▶ _Work request_
Below are the records; give again exactly the lines from the one containing "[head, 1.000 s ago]" through the one containing "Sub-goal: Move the", leaving out pictures.

▶ _Items listed in a dataset_
####################
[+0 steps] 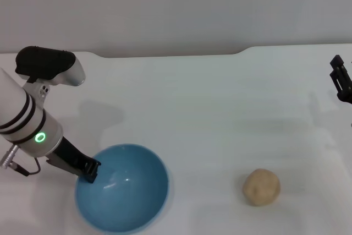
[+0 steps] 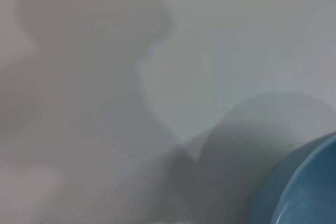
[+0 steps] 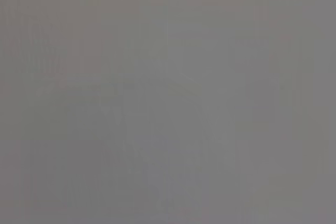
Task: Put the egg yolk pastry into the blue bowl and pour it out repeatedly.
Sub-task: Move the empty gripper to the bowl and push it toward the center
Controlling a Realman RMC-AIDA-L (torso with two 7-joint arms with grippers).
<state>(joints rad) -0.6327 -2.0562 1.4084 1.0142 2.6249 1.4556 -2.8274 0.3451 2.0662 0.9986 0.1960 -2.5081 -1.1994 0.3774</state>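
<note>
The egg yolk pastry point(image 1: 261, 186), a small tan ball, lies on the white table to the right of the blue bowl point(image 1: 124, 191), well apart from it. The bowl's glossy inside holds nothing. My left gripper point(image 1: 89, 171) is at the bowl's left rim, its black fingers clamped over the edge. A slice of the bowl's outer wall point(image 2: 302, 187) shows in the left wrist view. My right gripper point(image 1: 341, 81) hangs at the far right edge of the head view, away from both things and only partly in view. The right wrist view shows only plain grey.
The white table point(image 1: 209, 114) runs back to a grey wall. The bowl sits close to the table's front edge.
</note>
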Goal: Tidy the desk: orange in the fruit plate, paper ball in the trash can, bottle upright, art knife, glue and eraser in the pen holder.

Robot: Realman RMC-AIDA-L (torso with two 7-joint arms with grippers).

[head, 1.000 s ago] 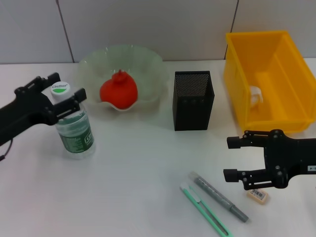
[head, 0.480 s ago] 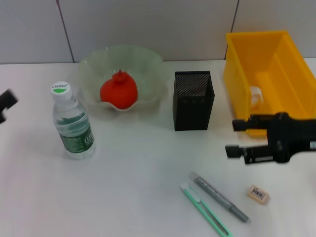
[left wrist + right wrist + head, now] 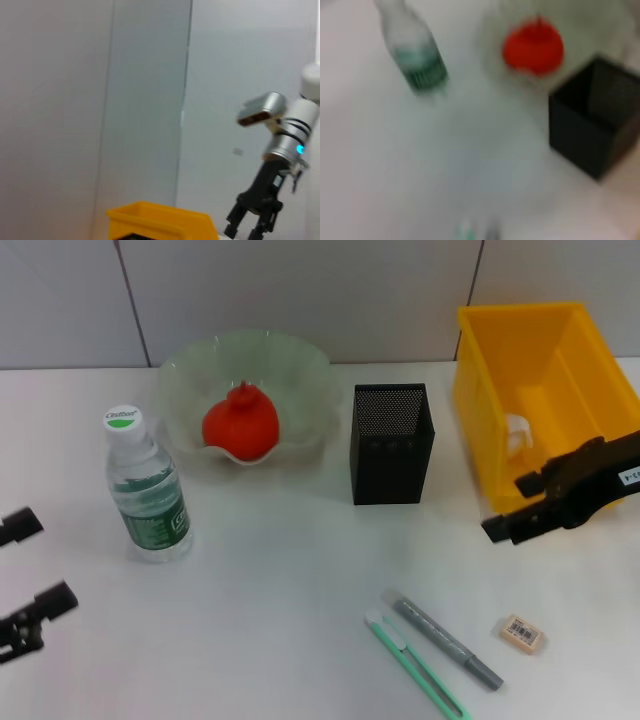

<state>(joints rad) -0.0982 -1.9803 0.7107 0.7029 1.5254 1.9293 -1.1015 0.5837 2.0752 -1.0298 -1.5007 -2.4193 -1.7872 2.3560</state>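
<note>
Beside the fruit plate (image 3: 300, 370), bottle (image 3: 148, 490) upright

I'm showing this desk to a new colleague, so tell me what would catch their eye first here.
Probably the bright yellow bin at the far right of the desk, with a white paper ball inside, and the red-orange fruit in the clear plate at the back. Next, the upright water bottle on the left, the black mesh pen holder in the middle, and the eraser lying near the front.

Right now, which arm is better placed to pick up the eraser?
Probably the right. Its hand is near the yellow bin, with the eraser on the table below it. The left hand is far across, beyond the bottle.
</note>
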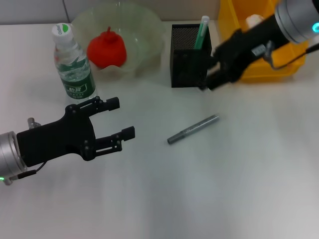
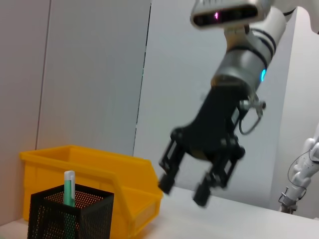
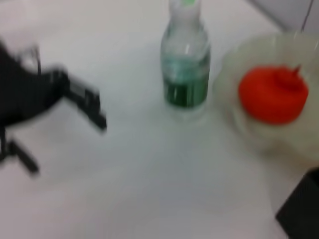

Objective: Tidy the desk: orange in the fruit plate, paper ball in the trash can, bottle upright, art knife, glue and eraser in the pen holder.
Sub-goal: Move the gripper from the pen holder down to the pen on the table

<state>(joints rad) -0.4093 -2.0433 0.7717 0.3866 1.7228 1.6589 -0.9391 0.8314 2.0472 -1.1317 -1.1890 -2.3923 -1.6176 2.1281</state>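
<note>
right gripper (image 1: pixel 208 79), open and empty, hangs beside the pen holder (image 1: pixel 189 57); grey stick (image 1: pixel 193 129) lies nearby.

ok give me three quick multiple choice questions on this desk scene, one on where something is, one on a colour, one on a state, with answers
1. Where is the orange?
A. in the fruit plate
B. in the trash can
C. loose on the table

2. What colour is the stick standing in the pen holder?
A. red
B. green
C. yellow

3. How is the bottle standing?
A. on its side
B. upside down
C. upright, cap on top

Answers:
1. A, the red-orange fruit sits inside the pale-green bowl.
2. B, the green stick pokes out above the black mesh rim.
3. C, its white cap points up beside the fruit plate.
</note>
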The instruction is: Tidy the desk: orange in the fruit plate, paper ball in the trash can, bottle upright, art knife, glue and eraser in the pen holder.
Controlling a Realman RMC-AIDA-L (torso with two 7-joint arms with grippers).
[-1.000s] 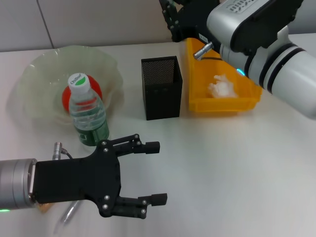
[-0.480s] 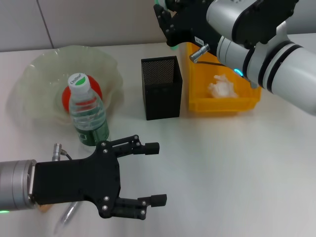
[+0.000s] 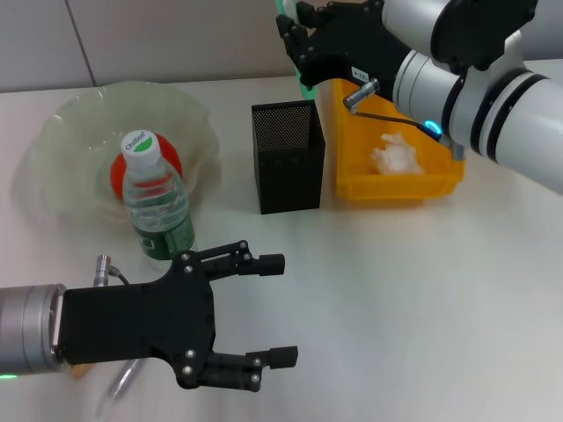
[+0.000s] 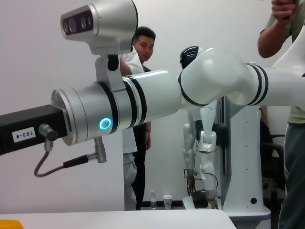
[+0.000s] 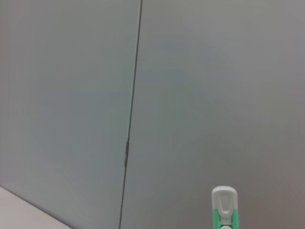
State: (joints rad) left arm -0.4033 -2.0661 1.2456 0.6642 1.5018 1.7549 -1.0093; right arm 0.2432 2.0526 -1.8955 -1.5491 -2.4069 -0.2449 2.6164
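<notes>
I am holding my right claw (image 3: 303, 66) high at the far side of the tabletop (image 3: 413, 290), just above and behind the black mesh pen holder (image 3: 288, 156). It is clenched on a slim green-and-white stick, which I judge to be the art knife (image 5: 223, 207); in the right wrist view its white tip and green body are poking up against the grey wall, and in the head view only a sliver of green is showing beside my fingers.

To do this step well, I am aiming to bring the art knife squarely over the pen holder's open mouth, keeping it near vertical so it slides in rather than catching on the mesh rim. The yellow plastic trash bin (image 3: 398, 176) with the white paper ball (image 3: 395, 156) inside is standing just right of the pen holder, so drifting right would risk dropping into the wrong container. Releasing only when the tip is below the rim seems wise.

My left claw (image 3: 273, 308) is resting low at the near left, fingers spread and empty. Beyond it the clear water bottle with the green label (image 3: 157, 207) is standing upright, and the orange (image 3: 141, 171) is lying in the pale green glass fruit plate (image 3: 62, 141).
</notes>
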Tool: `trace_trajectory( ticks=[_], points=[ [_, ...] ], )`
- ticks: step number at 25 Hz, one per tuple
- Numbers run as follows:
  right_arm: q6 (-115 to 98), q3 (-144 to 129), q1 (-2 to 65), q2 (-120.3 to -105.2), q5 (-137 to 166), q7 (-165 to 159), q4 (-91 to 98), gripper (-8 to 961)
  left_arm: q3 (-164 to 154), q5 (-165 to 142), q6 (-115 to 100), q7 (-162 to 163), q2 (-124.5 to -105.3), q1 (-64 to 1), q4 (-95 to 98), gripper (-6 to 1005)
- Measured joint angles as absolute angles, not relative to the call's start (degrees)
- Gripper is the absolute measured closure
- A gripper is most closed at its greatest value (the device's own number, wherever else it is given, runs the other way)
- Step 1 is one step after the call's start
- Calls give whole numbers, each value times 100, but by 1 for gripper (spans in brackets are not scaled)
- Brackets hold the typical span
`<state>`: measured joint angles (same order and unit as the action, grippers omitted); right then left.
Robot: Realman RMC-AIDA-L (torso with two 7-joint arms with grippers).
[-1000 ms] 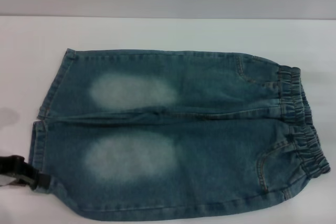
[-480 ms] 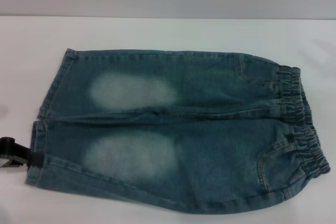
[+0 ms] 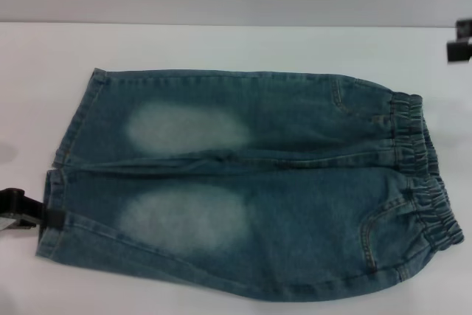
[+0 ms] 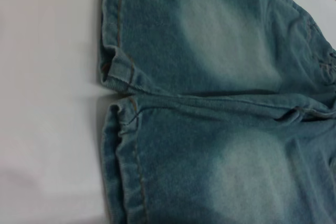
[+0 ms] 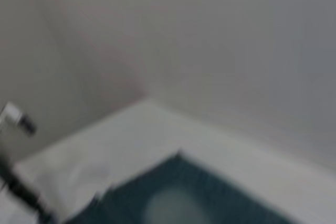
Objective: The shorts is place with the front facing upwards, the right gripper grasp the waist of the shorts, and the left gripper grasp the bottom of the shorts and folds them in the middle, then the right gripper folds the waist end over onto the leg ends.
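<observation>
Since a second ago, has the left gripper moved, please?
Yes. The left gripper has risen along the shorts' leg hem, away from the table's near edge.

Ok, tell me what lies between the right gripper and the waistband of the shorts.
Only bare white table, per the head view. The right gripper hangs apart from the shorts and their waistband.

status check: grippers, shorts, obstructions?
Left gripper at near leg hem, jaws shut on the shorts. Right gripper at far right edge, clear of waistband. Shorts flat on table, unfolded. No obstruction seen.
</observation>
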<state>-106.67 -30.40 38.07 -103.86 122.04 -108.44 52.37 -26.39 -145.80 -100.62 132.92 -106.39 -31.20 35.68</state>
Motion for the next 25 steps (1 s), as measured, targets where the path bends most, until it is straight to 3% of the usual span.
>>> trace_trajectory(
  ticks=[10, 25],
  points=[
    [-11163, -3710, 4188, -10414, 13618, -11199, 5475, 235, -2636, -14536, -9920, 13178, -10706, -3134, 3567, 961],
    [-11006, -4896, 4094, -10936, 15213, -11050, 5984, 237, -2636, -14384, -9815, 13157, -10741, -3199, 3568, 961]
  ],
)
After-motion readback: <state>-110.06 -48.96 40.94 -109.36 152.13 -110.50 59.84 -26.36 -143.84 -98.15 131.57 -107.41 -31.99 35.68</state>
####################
▶ _Exercise solution_
[head, 1.000 s ago] 
[head, 0.480 s ago] 
[left wrist + right wrist + head, now] 

<state>(joints rad) -0.0982 -1.9803 0.7107 0.7029 1.5254 1.9293 -1.1015 0.5837 2.0752 -1.0298 -1.5007 -2.4193 -1.7872 2.3560</state>
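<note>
Beside the fruit plate (image 3: 300, 370), bottle (image 3: 148, 490) upright

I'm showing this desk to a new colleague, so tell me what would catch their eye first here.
Probably the bright yellow bin at the far right of the desk, with a white paper ball inside, and the red-orange fruit in the clear plate at the back. Next, the upright water bottle on the left, the black mesh pen holder in the middle, and the eraser lying near the front.

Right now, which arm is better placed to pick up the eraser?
Probably the right. Its hand is near the yellow bin, with the eraser on the table below it. The left hand is far across, beyond the bottle.
</note>
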
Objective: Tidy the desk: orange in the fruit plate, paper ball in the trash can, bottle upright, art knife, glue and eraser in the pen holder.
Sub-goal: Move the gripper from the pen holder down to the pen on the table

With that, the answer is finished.